What this task involves:
With the first line as the start and the line containing "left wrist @" as the end, write out every line of the records exactly.

Available records:

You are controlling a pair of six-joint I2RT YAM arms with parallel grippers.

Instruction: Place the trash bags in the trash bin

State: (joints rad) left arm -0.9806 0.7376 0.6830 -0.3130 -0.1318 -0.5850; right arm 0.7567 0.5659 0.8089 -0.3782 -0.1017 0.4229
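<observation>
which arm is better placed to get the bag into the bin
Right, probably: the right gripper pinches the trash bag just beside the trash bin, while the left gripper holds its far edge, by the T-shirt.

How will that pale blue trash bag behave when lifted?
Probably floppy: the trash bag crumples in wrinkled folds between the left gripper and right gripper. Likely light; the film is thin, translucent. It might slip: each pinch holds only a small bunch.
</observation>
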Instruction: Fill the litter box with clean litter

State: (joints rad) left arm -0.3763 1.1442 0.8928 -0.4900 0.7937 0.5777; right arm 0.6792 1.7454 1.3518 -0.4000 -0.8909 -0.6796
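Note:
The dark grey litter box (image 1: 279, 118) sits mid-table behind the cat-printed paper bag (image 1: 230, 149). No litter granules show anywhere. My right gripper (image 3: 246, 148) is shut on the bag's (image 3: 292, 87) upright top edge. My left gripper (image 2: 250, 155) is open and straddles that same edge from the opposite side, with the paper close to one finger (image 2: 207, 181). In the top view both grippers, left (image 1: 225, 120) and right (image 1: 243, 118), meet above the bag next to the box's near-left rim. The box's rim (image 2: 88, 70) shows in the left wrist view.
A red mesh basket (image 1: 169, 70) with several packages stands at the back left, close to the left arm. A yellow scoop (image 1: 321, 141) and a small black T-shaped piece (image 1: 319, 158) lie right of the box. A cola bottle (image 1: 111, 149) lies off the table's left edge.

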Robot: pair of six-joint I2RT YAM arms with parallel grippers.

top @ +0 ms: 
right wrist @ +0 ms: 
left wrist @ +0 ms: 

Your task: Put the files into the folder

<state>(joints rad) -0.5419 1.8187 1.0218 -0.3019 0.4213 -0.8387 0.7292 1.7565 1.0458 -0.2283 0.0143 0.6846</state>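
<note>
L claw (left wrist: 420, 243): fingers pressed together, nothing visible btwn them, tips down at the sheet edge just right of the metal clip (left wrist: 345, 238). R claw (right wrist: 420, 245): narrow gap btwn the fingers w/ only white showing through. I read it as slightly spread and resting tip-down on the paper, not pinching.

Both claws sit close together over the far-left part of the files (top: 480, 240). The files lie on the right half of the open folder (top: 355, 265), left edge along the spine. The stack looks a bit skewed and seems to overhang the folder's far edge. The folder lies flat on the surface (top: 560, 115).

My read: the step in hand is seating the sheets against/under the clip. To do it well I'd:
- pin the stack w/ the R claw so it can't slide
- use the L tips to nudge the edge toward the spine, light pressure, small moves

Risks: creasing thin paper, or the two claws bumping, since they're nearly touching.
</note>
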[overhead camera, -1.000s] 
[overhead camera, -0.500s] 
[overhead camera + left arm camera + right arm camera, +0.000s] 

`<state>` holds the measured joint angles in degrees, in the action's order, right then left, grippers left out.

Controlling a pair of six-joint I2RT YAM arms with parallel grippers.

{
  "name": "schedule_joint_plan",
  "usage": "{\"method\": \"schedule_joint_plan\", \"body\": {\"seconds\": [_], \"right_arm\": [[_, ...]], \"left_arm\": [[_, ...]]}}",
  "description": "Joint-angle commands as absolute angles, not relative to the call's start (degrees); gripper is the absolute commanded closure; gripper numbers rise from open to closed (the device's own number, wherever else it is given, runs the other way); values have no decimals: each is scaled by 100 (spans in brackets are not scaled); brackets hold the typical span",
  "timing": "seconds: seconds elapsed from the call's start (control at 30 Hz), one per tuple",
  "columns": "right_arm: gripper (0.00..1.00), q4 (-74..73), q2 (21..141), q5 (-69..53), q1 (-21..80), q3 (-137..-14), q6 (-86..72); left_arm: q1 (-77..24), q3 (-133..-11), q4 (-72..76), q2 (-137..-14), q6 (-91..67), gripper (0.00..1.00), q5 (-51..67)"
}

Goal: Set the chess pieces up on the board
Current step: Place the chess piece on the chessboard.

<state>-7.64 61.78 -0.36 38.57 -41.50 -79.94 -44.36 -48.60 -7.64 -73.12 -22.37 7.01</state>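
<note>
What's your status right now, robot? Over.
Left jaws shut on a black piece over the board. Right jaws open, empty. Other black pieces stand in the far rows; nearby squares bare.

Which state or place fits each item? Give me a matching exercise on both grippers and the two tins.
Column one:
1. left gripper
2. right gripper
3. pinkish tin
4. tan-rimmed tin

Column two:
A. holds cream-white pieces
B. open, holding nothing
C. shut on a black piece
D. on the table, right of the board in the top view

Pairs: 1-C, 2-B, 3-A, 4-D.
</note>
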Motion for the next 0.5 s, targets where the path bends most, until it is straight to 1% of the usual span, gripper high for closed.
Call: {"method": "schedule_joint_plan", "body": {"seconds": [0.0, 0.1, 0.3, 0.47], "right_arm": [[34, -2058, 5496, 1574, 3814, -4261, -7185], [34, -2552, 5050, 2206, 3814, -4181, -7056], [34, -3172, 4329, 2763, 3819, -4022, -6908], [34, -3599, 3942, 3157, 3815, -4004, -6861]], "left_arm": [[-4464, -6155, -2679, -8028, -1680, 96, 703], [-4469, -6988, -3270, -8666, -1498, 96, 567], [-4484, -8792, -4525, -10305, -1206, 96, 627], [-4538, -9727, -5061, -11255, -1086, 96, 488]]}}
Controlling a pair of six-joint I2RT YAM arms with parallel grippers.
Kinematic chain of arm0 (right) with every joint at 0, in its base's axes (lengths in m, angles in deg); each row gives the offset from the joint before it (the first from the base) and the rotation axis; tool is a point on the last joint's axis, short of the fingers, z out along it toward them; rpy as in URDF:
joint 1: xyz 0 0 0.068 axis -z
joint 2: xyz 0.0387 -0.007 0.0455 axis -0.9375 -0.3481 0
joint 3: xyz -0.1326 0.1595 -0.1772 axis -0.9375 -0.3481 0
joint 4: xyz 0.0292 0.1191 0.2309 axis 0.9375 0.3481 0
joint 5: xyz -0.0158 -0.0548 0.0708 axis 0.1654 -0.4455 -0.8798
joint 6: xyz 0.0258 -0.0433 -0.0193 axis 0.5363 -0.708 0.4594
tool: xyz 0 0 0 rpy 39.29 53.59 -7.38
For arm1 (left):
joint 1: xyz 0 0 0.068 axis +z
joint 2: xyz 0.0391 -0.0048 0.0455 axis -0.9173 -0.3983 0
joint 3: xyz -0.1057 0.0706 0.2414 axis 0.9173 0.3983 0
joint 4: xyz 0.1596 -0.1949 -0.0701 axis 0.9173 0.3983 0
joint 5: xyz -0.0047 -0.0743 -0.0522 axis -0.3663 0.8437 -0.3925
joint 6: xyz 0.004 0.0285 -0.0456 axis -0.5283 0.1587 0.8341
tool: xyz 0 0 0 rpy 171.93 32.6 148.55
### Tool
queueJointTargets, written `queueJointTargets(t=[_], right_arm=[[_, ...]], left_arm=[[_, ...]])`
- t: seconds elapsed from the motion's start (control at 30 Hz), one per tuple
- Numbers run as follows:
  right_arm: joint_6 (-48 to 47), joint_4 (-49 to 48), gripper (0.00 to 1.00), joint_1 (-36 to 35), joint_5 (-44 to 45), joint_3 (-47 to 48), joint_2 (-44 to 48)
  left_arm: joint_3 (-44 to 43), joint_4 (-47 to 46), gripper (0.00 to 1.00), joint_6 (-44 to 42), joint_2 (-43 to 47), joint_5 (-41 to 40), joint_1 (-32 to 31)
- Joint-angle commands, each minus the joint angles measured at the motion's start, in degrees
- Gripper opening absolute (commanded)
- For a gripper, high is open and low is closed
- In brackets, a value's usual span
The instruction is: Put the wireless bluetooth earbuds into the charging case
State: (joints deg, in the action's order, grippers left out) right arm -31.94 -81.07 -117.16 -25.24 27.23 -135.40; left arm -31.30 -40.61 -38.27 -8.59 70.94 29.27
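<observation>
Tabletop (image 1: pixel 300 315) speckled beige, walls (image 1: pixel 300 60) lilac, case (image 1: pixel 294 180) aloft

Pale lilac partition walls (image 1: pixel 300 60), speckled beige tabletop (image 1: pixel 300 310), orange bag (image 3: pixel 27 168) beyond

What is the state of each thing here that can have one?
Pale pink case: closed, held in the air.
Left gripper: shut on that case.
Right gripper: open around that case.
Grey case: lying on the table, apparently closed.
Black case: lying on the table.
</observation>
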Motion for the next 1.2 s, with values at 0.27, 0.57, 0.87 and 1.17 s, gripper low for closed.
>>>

Task response:
You are controlling a pair of six-joint I2RT YAM arms with parallel grippers.

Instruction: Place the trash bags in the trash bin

State: (joints rad) left arm -0.9806 0.7376 0.6830 -0.3130 -0.1318 -0.5850; right arm 0.7567 0.5659 0.8089 -0.3782 -0.1017 0.4229
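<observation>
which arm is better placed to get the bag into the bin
Right, probably: the right gripper pinches the trash bag just beside the trash bin, while the left gripper holds its far edge, by the T-shirt.

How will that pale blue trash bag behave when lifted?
Probably floppy: the trash bag crumples in wrinkled folds between the left gripper and right gripper. Likely light; the film is thin, translucent. It might slip: each pinch holds only a small bunch.
</observation>
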Instruction: Fill the litter box with clean litter

State: (joints rad) left arm -0.3763 1.1442 0.8928 -0.4900 0.7937 0.5777; right arm 0.6792 1.7454 1.3518 -0.4000 -0.8909 -0.6796
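Note:
The dark grey litter box (image 1: 279, 118) sits mid-table behind the cat-printed paper bag (image 1: 230, 149). No litter granules show anywhere. My right gripper (image 3: 246, 148) is shut on the bag's (image 3: 292, 87) upright top edge. My left gripper (image 2: 250, 155) is open and straddles that same edge from the opposite side, with the paper close to one finger (image 2: 207, 181). In the top view both grippers, left (image 1: 225, 120) and right (image 1: 243, 118), meet above the bag next to the box's near-left rim. The box's rim (image 2: 88, 70) shows in the left wrist view.
A red mesh basket (image 1: 169, 70) with several packages stands at the back left, close to the left arm. A yellow scoop (image 1: 321, 141) and a small black T-shaped piece (image 1: 319, 158) lie right of the box. A cola bottle (image 1: 111, 149) lies off the table's left edge.
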
Robot: pair of six-joint I2RT YAM arms with parallel grippers.

top @ +0 ms: 
right wrist @ +0 ms: 
left wrist @ +0 ms: 

This response is complete, and nothing else is pending.